The idea of the sea whets our imagination. The ocean's complexity mirrors the mind's own depths. Just as consciousness conceals the unconscious, the sea's sunlit, glittering surface masks an underworld of mysteries and monsters. How flat and fathomable solid land seems, compared to the murky world beneath the waves. Thus land-dwellers pile onto boats in search of mystical, primordial encounters with earth's liquid wilderness. Instead, many spend the trip puking their lunch over the rail, their stomach in mutiny against their mind's romanticism.

Our souls get sick for, our bodies sick from, the sea.

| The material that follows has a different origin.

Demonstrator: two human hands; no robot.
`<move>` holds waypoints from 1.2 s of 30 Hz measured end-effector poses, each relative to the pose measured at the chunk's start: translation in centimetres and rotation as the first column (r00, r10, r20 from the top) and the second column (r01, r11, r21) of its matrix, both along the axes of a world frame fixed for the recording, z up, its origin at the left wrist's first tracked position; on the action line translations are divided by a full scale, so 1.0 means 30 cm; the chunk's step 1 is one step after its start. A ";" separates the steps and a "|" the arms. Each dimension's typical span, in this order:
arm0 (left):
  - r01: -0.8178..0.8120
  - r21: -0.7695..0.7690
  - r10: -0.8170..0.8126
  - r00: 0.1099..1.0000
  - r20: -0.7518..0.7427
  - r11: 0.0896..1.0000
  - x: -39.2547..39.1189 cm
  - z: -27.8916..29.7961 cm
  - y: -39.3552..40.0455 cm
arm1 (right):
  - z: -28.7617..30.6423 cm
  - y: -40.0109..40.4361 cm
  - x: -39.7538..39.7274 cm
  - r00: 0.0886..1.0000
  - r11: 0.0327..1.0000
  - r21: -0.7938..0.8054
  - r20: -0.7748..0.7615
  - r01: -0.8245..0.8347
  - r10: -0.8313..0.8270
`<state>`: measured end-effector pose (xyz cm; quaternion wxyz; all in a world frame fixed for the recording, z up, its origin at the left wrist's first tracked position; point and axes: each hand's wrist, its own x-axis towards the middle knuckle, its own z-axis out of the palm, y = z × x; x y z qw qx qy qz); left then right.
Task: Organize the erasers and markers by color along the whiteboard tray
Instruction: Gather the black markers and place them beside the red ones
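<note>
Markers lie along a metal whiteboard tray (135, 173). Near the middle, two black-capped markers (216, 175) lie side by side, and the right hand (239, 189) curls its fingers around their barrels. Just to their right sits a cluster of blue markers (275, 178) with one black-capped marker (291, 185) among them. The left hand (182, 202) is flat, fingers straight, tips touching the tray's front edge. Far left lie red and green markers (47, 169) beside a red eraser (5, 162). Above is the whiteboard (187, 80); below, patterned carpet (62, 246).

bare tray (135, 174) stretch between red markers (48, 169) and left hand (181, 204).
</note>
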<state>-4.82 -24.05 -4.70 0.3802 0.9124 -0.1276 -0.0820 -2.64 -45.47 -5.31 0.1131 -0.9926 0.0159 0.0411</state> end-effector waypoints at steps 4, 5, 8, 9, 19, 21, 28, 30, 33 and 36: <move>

To know someone truly, look at what he does when no one is paying him. My wife makes jewelry, my father gardens, I write, my grandfather cleared brush from the woods by his house. Seeking the common core of varied hobbies, I notice in all a devotion of effort toward a self-imposed goal. To accomplish something is every hobby's purpose, but what is the purpose of the accomplishment? We are less interested in the accomplishment than the accomplishing. Hobbies express an entrenched urge to create, to add patches of order to the universe. In our hobbies as in our careers, we stack the world's raw scraps into meaningful shapes—arranging dirt into flower beds, stones into necklaces, words into paragraphs. We curse a Saturday that sees no progress on our projects, not because anyone needs what we produce, but because we need to produce. At work we long for leisure; in leisure we keep working.